Basic GIS operations with R and sf

Last updated on 2024-12-03 | Edit this page

Overview

Questions

  • How to perform basic GIS operations with the sf package?

Objectives

After completing this episode, participants should be able to…

  • Perform geoprocessing operations such as unions, joins and intersections with dedicated functions from the sf package
  • Compute the area of spatial polygons
  • Create buffers and centroids
  • Map and save the results

R

library(tidyverse)
library(sf)
library(osmdata)
library(leaflet)
library(lwgeom)
assign("has_internet_via_proxy", TRUE, environment(curl::has_internet))

Why sf for GIS?


As introduced in an earlier lesson, sf is a package which supports simple features (sf), “a standardized way to encode spatial vector data.”. It contains a large set of functions to achieve all the operations on vector spatial data for which you might use traditional GIS software: change the coordinate system, join layers, intersect or unite polygons, create buffers and centroids, etc. cf. the sf cheatsheet.
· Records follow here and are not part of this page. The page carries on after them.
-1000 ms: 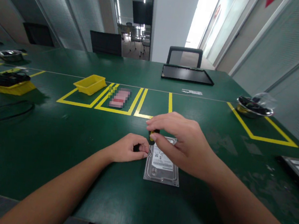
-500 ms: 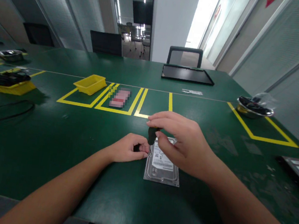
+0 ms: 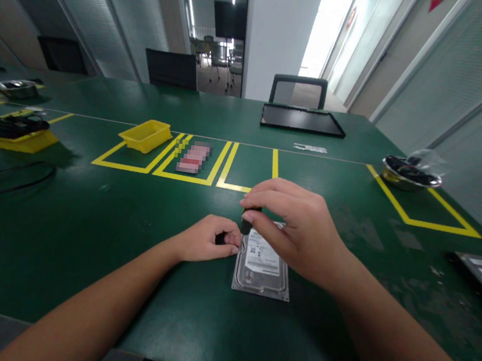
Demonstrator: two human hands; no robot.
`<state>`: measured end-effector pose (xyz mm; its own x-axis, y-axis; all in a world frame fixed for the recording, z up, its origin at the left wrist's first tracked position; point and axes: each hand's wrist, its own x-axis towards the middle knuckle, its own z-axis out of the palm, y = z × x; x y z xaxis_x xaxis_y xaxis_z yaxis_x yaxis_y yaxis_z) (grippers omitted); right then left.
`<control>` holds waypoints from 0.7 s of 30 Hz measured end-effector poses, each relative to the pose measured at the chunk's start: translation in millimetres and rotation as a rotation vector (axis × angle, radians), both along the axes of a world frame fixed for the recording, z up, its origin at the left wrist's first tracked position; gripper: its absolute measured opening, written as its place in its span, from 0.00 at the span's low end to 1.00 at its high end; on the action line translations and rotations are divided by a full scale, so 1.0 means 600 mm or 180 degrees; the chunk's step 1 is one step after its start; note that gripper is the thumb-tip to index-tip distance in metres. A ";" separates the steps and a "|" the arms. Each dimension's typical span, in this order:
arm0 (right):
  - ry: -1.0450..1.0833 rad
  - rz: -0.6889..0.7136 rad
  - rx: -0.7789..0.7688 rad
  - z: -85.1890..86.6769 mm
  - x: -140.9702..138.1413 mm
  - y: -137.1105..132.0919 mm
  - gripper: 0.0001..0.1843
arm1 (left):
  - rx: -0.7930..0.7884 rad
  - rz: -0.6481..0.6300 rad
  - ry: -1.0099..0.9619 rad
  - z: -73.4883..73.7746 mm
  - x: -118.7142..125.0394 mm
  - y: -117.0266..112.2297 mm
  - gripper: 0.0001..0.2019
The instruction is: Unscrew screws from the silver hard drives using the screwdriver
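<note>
The hard drive [image 3: 263,283] lies flat and label up on the bench [image 3: 85,231], toward the near edge and well in from the left and right edges. The step in hand looks like turning the dark stubby tool [image 3: 246,226] at the drive's far left part; its tip is hidden, so its seating cannot be judged. To do this well, the handle should stand square to the drive's face, with light pressure straight down through it and the drive braced against twisting. The right hand [image 3: 301,223] has a narrow grip, thumb and fingers closed around the handle. It arches over the drive, back of the hand up, its forearm reaching in from the lower right. The left hand [image 3: 207,239] sits low at the drive's left side, fingers curled and fingertips against that side, its forearm slanting in from the lower left; whether its grip holds anything, I cannot tell.
</note>
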<state>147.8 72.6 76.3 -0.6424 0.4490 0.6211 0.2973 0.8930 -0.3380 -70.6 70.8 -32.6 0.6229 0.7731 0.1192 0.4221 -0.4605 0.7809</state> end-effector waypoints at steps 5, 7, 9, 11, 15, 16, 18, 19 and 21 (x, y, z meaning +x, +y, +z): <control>-0.0052 -0.0102 0.0079 -0.002 0.001 0.001 0.08 | -0.0059 -0.0021 -0.0014 0.000 0.000 0.000 0.05; -0.0032 -0.0076 0.0082 -0.003 0.002 0.001 0.09 | -0.0074 -0.0018 -0.0013 -0.002 0.000 0.001 0.05; -0.0001 -0.0049 0.0091 -0.003 0.003 0.000 0.09 | -0.0091 -0.0008 -0.0014 -0.003 0.000 0.001 0.05; 0.0005 -0.0028 0.0088 -0.002 0.003 0.000 0.09 | -0.0110 -0.0006 -0.0028 -0.003 0.000 0.001 0.05; -0.0074 -0.0004 0.0082 0.000 0.002 -0.001 0.10 | -0.0057 -0.0002 -0.0021 0.001 0.001 0.000 0.05; -0.0097 -0.0015 0.0095 0.000 0.002 -0.001 0.09 | -0.0037 -0.0009 -0.0008 0.002 0.001 0.000 0.05; -0.0128 -0.0047 0.0116 -0.001 0.001 -0.002 0.10 | -0.0018 -0.0020 0.0003 0.004 0.001 -0.001 0.04; -0.0130 -0.0056 0.0114 -0.001 0.001 -0.002 0.10 | -0.0016 -0.0022 -0.0003 0.005 0.001 -0.001 0.04; -0.0139 -0.0029 0.0086 -0.001 0.002 -0.003 0.12 | -0.0004 -0.0008 -0.0040 0.004 0.001 0.000 0.03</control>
<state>149.1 70.9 75.8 -0.6652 0.4383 0.6045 0.3195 0.8988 -0.3001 -70.1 70.5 -30.0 0.6234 0.7717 0.1260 0.4112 -0.4606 0.7866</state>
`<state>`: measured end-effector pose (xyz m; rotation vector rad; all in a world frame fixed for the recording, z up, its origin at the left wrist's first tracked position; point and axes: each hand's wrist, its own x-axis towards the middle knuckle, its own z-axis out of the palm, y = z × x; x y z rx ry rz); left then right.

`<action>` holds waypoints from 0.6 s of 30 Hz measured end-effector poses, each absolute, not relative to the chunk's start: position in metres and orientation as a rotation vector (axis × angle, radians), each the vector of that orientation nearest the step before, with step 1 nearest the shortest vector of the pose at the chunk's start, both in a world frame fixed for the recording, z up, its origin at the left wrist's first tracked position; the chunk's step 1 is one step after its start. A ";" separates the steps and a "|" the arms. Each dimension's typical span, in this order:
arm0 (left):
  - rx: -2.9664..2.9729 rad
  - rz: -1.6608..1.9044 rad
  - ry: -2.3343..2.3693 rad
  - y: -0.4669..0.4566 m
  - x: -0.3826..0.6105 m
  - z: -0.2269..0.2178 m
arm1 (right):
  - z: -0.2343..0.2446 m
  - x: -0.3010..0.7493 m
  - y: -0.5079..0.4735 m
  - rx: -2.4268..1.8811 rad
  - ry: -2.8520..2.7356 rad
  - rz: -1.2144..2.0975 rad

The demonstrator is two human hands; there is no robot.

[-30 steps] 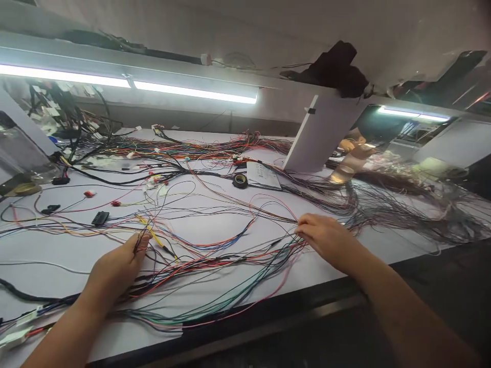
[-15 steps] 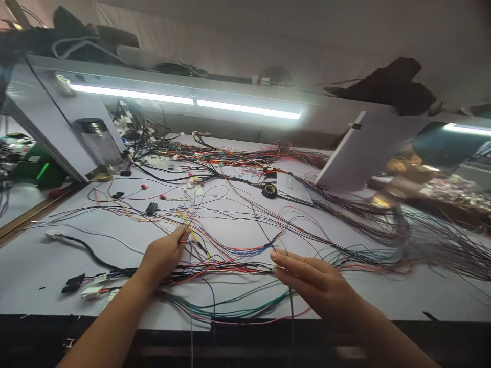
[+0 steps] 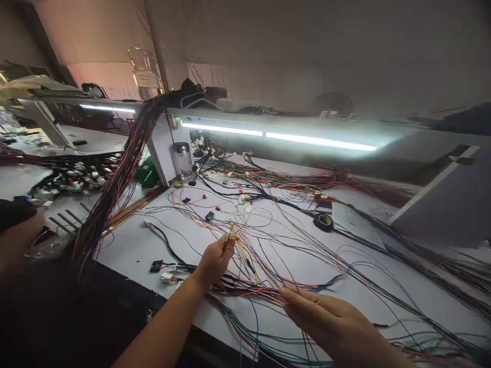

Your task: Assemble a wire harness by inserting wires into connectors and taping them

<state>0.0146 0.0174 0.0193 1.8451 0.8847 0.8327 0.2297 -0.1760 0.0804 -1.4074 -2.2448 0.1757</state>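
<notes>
My left hand (image 3: 215,261) is closed in a pinch on thin dark wires (image 3: 227,241), whose ends stick out above the thumb. A yellow-sleeved wire (image 3: 242,250) lies just beyond it. Lower right, my right hand (image 3: 326,319) has its fingers pressed together around a thin dark wire (image 3: 273,259) that runs through them and hangs below. Beneath both hands stretches a bundle of red, black and blue wires (image 3: 264,289). White connectors (image 3: 166,277) and a black connector (image 3: 156,266) lie left of my left forearm.
A roll of black tape (image 3: 323,222) and a black connector block (image 3: 209,216) lie on the white table. A lidded jar (image 3: 183,161) stands by the left panel. Hanging wires (image 3: 123,179) drape over the left side, beside another person's arm (image 3: 19,240). A lamp (image 3: 322,142) glows above.
The view has swung left, bringing the hanging wire bundle and another person's arm into sight. Both hands keep their pinches; my right hand sits lower in the picture.
</notes>
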 end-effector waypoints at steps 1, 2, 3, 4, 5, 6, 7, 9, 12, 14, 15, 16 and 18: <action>1.764 0.865 0.832 0.017 0.014 0.019 | 0.077 0.229 -0.170 -1.395 -2.265 0.175; 1.690 0.886 0.783 0.017 0.014 0.020 | 0.075 0.227 -0.163 -1.385 -2.288 0.175; 1.621 0.899 0.740 0.018 0.013 0.021 | 0.073 0.226 -0.157 -1.377 -2.312 0.175; 1.554 0.905 0.707 0.018 0.013 0.022 | 0.073 0.224 -0.150 -1.358 -2.335 0.169; 1.486 0.909 0.683 0.019 0.012 0.023 | 0.075 0.221 -0.143 -1.334 -2.354 0.155; 1.417 0.910 0.670 0.020 0.012 0.023 | 0.077 0.219 -0.136 -1.306 -2.374 0.139; 1.343 0.914 0.670 0.022 0.012 0.024 | 0.081 0.216 -0.130 -1.280 -2.393 0.122; 1.177 0.943 0.698 0.025 0.011 0.025 | 0.091 0.209 -0.117 -1.220 -2.436 0.090; 0.897 0.977 0.711 0.031 0.009 0.027 | 0.107 0.195 -0.099 -1.123 -2.505 0.048; 0.737 0.947 0.654 0.034 0.007 0.027 | 0.116 0.184 -0.086 -1.031 -2.545 0.007; 0.676 0.921 0.620 0.035 0.007 0.027 | 0.119 0.177 -0.079 -0.985 -2.563 -0.009; 0.629 0.898 0.591 0.035 0.006 0.026 | 0.121 0.172 -0.071 -0.936 -2.578 -0.016; 0.565 0.874 0.555 0.036 0.006 0.024 | 0.124 0.163 -0.055 -0.850 -2.614 0.003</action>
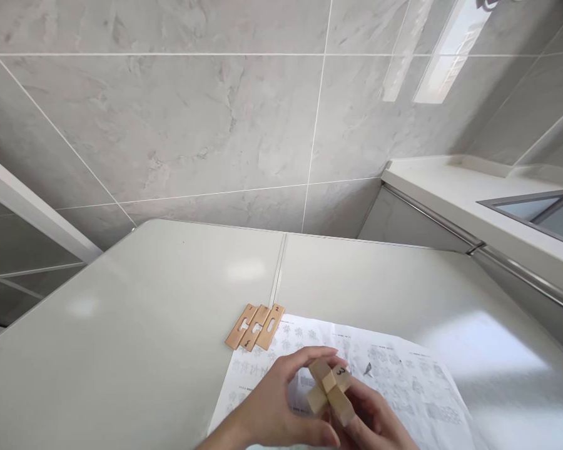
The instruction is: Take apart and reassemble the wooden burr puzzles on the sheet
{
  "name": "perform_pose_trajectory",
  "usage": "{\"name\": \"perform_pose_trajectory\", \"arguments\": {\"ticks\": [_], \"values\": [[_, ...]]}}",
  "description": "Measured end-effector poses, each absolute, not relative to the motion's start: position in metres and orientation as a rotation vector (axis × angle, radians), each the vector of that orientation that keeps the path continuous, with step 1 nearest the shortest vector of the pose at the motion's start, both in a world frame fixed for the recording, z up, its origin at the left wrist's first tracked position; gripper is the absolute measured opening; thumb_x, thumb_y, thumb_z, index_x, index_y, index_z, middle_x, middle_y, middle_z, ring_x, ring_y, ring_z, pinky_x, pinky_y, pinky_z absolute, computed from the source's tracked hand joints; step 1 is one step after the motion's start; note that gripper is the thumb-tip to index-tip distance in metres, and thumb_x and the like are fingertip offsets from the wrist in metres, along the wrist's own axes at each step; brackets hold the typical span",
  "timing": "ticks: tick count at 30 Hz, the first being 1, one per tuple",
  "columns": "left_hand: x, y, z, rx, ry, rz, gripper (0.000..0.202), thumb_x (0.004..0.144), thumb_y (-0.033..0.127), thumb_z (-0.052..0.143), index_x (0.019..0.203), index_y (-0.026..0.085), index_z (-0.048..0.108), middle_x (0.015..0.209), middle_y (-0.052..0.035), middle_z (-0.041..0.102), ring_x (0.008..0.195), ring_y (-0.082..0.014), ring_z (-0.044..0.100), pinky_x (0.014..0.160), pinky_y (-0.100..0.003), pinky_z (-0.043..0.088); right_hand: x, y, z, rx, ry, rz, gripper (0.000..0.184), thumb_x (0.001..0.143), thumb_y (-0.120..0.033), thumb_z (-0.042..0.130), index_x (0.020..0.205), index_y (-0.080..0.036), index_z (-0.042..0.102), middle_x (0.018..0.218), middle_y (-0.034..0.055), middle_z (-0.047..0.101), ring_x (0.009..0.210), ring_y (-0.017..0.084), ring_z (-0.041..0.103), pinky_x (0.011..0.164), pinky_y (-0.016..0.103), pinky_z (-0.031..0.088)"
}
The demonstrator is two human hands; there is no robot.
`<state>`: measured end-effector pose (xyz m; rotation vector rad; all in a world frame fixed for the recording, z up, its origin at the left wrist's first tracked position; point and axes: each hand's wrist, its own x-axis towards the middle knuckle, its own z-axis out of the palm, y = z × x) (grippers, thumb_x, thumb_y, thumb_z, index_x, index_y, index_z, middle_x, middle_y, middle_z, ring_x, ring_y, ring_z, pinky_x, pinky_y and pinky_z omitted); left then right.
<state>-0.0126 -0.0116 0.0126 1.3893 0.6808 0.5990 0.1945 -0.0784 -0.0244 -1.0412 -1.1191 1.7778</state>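
Observation:
Both my hands hold a small wooden puzzle assembly [331, 389] of crossed notched bars, one marked "3", above a printed instruction sheet [403, 381]. My left hand [272, 409] curls over its left side with fingers pinching the top. My right hand [375, 419] grips it from below and the right. Three loose flat wooden pieces [256, 326] with slots and handwritten numbers lie side by side on the grey table [145, 325], just beyond the sheet's upper left corner.
The table has a seam running down its middle and stands against a grey tiled wall [192, 125]. A white counter [473, 200] with a metal-framed inset lies to the right, a shelf edge to the left.

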Motion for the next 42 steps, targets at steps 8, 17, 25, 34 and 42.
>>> {"name": "perform_pose_trajectory", "arguments": {"ticks": [8, 17, 25, 34, 42], "values": [[-0.011, -0.015, 0.012, 1.311, 0.695, 0.634, 0.094, 0.065, 0.037, 0.106, 0.147, 0.027, 0.061, 0.148, -0.0164, 0.07, 0.139, -0.0396, 0.065, 0.118, -0.056, 0.049, 0.186, -0.079, -0.027, -1.156, -1.221, 1.465, 0.044, 0.101, -0.066, 0.067, 0.1, -0.022, 0.072, 0.076, 0.0031, 0.065, 0.067, 0.021, 0.057, 0.068, 0.033, 0.047], [-0.011, -0.012, 0.017, 1.455, 0.777, 0.667, 0.079, 0.062, 0.023, 0.1, 0.135, 0.027, 0.072, 0.134, -0.0095, 0.076, 0.122, -0.0349, 0.073, 0.108, -0.046, 0.055, 0.197, -0.078, -0.011, -1.198, -1.088, 1.445, 0.052, 0.103, -0.075, 0.057, 0.095, -0.025, 0.069, 0.074, 0.0005, 0.061, 0.068, 0.021, 0.053, 0.068, 0.033, 0.044], [-0.011, -0.012, 0.01, 1.413, 0.711, 0.67, 0.076, 0.064, 0.022, 0.098, 0.134, 0.028, 0.07, 0.136, -0.0086, 0.076, 0.128, -0.0343, 0.071, 0.108, -0.042, 0.055, 0.199, -0.075, -0.017, -1.142, -0.932, 1.743, 0.061, 0.092, -0.083, 0.067, 0.085, -0.022, 0.073, 0.072, 0.0028, 0.069, 0.069, 0.022, 0.061, 0.072, 0.034, 0.049], [-0.013, -0.01, 0.007, 1.306, 0.678, 0.652, 0.066, 0.063, 0.029, 0.098, 0.124, 0.023, 0.071, 0.128, -0.0122, 0.081, 0.112, -0.0333, 0.078, 0.094, -0.04, 0.059, 0.192, -0.075, -0.013, -1.058, -1.165, 1.945, 0.066, 0.09, -0.085, 0.067, 0.09, -0.019, 0.073, 0.069, 0.0001, 0.059, 0.061, 0.014, 0.051, 0.061, 0.029, 0.038], [-0.011, -0.012, 0.017, 1.445, 0.702, 0.721, 0.061, 0.061, 0.031, 0.098, 0.117, 0.024, 0.076, 0.118, -0.0073, 0.083, 0.104, -0.0293, 0.078, 0.095, -0.037, 0.058, 0.188, -0.072, -0.02, -1.016, -1.301, 1.778, 0.072, 0.088, -0.09, 0.062, 0.078, -0.019, 0.066, 0.066, -0.0019, 0.048, 0.059, 0.013, 0.042, 0.055, 0.027, 0.033]]}}
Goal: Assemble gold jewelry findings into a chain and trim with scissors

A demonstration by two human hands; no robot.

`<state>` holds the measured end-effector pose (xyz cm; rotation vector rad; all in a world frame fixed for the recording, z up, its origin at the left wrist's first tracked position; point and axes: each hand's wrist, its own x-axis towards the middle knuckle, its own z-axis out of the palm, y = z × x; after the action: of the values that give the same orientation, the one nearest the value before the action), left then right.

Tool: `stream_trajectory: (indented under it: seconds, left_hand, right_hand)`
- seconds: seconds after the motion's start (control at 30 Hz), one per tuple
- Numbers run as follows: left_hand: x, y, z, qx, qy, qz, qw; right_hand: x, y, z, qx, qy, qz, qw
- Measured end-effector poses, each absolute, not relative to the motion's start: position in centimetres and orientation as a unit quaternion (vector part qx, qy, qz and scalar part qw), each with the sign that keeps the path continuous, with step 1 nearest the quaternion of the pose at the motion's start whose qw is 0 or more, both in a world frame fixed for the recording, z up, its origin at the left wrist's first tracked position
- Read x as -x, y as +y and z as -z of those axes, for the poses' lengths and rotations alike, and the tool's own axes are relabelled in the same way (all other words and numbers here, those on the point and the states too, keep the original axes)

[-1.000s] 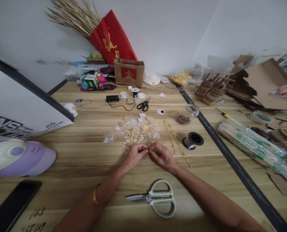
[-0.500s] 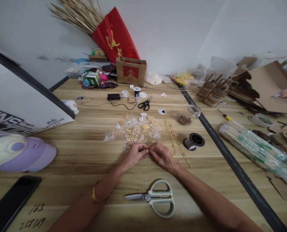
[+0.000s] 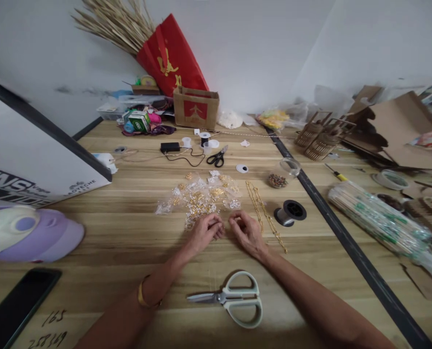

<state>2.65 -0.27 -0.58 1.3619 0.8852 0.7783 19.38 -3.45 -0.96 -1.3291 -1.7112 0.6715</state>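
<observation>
Just in front of the pile of small clear and gold beads and bags [image 3: 201,201], my left hand [image 3: 206,230] is closed in a pinch, its other fingers curled. Whatever sits between its fingertips is too small to make out. A short gap to the right, my right hand [image 3: 248,235] also has thumb and forefinger together, and its contents cannot be seen. Beside that hand lies a gold bead chain [image 3: 273,227] in two long strands. A spool of thin wire or line [image 3: 285,214] stands farther right. Pale-handled scissors [image 3: 221,297] rest between my forearms.
Black-handled scissors [image 3: 219,156] and a jar of mixed beads [image 3: 277,181] are behind the pile. At left are a purple visor cap [image 3: 52,235] and a phone [image 3: 22,305]. Wrapped sticks [image 3: 378,225] lie right of the dark strip [image 3: 332,218]. A paper bag [image 3: 196,107] stands at the back.
My two hands were touching at the fingertips; now they are slightly apart, the right one having shifted a little to the right. The objects on the table lie as before.
</observation>
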Motion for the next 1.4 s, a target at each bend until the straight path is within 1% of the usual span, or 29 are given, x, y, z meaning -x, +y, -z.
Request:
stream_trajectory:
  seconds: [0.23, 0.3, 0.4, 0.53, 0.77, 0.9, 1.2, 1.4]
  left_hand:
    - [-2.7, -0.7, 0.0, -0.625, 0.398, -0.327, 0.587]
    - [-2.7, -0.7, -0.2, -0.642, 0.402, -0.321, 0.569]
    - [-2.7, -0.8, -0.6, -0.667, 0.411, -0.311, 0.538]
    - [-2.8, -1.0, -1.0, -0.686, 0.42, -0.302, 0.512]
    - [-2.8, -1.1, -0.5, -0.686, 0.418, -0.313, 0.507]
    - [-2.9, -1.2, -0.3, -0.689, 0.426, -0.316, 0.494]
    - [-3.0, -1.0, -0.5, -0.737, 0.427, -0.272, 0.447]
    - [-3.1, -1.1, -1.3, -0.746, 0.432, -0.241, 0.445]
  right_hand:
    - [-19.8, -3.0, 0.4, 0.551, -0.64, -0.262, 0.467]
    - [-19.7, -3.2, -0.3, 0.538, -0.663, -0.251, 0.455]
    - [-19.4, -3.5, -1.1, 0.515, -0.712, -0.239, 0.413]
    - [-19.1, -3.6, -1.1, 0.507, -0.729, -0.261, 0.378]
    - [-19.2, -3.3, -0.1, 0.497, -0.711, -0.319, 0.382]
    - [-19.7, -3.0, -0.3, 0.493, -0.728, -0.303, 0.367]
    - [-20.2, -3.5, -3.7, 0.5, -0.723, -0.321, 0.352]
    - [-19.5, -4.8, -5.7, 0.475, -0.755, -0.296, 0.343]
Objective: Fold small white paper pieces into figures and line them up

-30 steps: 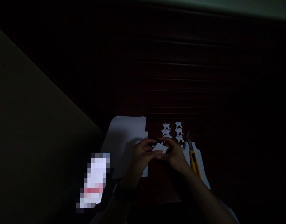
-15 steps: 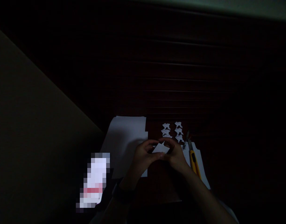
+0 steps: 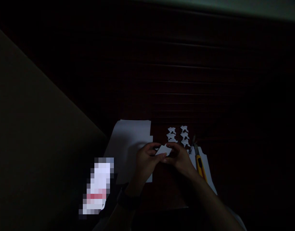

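Note:
Between my two hands is a small piece of folded white paper [image 3: 163,150], held above the dark table. My left hand [image 3: 146,160] grips its left side, with the thumb along the near edge and the fingers behind. On the right side my right hand [image 3: 181,159] pinches the same paper between thumb and fingers. Just beyond the hands, several small folded paper figures lie in two columns, a left one [image 3: 171,136] and a right one [image 3: 185,135].
White paper sheets [image 3: 130,138] lie to the left. A yellow utility knife [image 3: 200,166] rests on more white paper [image 3: 210,170] at the right, near a dark-handled tool. A bright pixelated object [image 3: 98,183] is at lower left. A pale wall [image 3: 29,128] rises at left.
The folded paper has turned and shifted slightly left in my hands. My right fingers have bent in closer to its edge. The things on the table have stayed in place.

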The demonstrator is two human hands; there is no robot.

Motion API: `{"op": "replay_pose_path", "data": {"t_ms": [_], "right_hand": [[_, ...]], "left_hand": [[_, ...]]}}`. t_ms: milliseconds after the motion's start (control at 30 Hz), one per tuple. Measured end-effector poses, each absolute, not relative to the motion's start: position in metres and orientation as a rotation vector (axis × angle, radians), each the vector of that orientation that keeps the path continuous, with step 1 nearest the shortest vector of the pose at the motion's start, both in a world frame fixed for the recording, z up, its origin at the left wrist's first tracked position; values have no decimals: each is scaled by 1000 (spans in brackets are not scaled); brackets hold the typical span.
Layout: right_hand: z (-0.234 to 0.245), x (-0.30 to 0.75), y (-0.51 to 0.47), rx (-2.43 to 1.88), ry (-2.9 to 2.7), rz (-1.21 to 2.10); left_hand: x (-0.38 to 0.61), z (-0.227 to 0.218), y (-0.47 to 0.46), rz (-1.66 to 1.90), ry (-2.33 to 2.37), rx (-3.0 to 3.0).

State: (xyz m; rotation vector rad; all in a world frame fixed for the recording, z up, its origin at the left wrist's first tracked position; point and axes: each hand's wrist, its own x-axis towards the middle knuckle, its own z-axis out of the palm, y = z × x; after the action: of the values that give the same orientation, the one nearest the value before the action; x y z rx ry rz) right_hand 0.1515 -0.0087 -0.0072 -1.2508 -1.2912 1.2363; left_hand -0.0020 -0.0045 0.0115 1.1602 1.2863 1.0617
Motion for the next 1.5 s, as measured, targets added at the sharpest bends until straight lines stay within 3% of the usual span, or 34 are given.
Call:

Conservation in Brielle, NL

Let’s focus on old buildings and imagine we’re in charge of their conservation. We want to know how much of the city would be affected by a non-construction zone of 100m around pre-1800 buildings.

Let’s select them and see where they are.

R

bb <- osmdata::getbb("Brielle, NL")
x <- opq(bbox = bb) %>%
   add_osm_feature(key = 'building') %>%
    osmdata_sf()
buildings <- x$osm_polygons %>%
  st_transform(.,crs=28992)


summary(buildings$start_date)

OUTPUT

   Length     Class      Mode
    10626 character character 

R

old <- 1800  # year prior to which you consider a building old

buildings$start_date <- as.numeric(buildings$start_date)

old_buildings <- buildings %>%
  filter(start_date <= old)

 ggplot(data = old_buildings) + 
   geom_sf(colour="red") +
   coord_sf(datum = st_crs(28992))

Overpass query unavailable without internet

If you encounter an error linked to your internet proxy (“Error: Overpass query unavailable without internet R”), run this line of code. It might not be needed, but ensures that your machine knows it has internet.

R

assign("has_internet_via_proxy", TRUE, environment(curl::has_internet))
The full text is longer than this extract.